» **WHAT TO PRODUCE**
Would you output the entries below only from the line containing "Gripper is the" through the line containing "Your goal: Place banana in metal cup", exactly as they stand and with both ends included?

=== Begin Enclosure ===

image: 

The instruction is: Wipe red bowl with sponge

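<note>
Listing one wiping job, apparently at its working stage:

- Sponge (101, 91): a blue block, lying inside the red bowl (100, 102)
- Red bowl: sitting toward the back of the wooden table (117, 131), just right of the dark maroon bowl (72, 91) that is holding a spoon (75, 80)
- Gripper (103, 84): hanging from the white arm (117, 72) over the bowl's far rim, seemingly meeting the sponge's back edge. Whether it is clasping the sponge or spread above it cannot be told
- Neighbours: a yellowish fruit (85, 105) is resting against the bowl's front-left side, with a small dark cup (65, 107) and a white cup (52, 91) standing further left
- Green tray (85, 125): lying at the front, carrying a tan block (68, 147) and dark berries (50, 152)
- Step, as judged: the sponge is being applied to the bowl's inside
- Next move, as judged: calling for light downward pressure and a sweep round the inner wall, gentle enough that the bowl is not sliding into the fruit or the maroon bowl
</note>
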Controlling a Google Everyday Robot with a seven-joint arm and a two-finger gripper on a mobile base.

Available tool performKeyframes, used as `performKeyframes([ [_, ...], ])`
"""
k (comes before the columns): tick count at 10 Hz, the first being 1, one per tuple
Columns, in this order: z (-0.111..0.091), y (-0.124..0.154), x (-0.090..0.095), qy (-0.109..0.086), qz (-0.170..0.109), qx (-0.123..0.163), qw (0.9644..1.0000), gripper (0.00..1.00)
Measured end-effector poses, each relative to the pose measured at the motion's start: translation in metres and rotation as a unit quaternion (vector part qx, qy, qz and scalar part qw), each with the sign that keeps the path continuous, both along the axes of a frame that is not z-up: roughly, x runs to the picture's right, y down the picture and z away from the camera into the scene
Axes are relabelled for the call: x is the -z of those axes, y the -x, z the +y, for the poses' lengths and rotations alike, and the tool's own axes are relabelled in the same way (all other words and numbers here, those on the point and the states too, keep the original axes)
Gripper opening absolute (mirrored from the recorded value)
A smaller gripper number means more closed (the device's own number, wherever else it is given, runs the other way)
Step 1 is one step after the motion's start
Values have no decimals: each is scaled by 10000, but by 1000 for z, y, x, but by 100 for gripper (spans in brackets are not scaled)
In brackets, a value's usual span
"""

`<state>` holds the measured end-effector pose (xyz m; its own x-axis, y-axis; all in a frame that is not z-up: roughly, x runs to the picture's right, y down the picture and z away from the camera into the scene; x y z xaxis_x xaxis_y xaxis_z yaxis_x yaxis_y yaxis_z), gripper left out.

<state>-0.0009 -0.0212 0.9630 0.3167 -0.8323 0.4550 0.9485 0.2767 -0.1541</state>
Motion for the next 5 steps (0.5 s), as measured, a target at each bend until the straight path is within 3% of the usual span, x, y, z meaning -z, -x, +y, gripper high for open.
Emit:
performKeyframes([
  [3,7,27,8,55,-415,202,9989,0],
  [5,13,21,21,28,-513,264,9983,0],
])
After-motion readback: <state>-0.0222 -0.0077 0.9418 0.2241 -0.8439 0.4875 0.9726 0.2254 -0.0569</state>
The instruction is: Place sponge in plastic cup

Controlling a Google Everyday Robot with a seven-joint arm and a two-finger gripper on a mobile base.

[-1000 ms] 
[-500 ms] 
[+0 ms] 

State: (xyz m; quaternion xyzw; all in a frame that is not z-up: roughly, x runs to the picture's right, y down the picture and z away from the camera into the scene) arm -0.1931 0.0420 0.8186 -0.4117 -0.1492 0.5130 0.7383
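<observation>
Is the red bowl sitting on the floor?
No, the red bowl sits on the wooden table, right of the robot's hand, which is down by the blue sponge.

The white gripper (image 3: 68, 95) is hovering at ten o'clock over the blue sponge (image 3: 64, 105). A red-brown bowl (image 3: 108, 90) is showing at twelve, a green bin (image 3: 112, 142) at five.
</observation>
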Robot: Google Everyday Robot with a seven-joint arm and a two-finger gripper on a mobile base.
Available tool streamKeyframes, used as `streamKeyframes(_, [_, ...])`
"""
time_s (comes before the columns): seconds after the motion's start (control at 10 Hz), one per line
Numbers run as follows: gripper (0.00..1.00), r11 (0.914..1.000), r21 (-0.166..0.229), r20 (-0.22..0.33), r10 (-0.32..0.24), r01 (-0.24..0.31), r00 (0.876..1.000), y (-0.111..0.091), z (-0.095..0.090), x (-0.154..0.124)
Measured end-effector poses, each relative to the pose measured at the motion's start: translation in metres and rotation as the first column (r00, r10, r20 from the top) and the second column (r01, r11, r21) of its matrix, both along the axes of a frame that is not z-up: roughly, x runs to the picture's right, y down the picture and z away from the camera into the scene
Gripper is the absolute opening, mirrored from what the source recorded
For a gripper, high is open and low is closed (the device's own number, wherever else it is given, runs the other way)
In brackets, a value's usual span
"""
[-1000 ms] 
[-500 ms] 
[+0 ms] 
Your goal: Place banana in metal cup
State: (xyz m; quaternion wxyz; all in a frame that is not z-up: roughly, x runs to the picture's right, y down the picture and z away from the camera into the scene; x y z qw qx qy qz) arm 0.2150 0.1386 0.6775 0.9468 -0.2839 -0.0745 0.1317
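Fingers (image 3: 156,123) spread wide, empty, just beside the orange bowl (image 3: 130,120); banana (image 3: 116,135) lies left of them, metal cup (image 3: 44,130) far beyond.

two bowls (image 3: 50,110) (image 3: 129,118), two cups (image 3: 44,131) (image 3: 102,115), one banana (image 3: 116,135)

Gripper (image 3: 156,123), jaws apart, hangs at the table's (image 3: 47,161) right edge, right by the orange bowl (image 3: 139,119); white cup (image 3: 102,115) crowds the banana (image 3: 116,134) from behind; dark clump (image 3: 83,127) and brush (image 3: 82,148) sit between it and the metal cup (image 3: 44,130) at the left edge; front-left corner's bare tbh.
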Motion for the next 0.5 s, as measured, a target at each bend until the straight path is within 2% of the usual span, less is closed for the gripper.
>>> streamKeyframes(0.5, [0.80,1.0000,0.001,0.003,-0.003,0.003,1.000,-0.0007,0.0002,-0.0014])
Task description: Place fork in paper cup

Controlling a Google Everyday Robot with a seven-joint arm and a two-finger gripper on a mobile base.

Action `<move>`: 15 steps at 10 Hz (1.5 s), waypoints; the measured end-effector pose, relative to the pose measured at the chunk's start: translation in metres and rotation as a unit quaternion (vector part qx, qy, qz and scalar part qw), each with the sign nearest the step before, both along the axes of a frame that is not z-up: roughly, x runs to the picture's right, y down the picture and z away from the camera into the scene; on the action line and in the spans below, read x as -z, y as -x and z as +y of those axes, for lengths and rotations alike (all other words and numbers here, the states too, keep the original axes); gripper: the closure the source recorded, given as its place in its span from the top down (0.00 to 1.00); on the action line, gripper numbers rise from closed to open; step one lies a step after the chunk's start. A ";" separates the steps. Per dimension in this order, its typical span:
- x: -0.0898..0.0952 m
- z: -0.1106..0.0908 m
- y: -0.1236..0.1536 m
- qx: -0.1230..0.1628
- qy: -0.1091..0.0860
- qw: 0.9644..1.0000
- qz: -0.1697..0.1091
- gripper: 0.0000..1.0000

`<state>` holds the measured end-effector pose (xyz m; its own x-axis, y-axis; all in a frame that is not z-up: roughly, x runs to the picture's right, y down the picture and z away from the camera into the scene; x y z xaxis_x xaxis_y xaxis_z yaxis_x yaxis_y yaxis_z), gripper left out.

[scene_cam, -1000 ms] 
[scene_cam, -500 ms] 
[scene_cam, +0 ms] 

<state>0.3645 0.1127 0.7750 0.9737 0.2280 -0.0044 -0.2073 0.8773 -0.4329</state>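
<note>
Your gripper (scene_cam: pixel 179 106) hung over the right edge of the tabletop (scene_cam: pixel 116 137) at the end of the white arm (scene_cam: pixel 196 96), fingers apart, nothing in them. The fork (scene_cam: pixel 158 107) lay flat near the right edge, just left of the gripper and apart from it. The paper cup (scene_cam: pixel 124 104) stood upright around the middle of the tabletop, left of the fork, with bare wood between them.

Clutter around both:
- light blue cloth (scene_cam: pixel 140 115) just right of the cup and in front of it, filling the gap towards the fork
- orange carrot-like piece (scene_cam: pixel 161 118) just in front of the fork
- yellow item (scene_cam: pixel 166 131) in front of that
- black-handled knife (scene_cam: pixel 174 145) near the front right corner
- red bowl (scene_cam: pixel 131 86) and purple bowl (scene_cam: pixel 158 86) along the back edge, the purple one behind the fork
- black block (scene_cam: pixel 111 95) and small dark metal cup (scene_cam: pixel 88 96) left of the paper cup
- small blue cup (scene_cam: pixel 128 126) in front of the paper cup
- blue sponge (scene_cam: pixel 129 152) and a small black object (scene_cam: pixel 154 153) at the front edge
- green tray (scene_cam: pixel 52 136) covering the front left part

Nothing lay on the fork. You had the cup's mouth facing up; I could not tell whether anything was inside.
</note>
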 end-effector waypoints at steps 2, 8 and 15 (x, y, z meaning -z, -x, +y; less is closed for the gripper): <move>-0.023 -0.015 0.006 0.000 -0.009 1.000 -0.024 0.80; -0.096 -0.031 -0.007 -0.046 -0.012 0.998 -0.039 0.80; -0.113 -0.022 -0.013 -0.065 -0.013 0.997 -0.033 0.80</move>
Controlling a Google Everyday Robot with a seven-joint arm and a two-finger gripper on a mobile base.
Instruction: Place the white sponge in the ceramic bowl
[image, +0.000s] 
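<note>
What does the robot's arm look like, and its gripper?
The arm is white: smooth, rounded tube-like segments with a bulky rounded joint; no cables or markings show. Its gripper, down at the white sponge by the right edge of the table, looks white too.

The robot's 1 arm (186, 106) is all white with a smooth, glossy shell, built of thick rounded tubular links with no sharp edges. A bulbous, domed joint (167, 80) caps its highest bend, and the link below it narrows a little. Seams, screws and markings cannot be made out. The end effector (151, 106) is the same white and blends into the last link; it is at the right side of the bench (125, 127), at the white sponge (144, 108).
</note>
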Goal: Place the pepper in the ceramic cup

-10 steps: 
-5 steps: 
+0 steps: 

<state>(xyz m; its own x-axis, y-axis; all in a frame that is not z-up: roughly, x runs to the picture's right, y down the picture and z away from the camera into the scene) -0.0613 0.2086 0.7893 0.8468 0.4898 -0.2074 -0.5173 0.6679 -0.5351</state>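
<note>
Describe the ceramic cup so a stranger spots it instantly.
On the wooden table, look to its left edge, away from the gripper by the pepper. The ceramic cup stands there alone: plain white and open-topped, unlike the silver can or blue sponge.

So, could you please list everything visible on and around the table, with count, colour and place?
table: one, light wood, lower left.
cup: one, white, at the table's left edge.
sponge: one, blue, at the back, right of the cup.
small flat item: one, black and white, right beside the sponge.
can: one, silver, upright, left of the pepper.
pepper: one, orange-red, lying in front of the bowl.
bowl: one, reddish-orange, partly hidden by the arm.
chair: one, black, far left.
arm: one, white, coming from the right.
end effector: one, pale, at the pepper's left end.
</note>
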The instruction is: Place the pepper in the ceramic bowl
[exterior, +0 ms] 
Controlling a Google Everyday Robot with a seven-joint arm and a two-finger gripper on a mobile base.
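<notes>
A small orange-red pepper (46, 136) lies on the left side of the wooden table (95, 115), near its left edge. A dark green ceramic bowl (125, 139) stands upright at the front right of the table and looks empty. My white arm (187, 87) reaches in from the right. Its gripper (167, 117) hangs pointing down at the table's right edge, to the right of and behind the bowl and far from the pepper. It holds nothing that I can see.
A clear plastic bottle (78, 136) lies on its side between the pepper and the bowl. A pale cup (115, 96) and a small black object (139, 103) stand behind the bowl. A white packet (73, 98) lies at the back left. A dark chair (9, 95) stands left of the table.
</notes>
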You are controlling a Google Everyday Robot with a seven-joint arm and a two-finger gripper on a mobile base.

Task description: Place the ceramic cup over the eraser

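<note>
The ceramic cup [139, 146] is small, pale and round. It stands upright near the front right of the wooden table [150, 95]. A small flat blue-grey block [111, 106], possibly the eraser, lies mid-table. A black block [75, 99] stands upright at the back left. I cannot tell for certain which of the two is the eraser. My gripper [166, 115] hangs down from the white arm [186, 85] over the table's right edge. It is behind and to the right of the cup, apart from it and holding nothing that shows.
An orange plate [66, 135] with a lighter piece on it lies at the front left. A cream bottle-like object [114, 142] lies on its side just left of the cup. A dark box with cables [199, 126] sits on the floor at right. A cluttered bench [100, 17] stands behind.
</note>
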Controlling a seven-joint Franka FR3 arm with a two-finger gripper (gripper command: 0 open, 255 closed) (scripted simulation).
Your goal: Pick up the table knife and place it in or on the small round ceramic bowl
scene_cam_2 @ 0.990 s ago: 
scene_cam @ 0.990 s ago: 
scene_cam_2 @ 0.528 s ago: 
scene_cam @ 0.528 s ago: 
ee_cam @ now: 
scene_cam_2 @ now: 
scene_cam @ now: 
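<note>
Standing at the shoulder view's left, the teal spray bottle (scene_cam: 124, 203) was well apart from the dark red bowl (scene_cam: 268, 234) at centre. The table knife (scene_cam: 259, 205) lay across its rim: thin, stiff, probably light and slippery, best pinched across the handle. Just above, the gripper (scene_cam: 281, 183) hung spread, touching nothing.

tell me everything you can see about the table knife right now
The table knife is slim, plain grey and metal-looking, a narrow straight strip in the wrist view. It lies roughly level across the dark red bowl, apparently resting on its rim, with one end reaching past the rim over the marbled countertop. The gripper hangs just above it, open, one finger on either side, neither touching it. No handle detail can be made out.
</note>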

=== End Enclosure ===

» **RESULT**
Gripper is the absolute opening, mirrored from what the source recorded
For a gripper, high is open and low is closed (the device's own number, wherever else it is given, runs the other way)
In brackets, a value's usual span
"""
[-1000 ms] 
[-500 ms] 
[+0 ms] 
Your goal: Place banana in metal cup

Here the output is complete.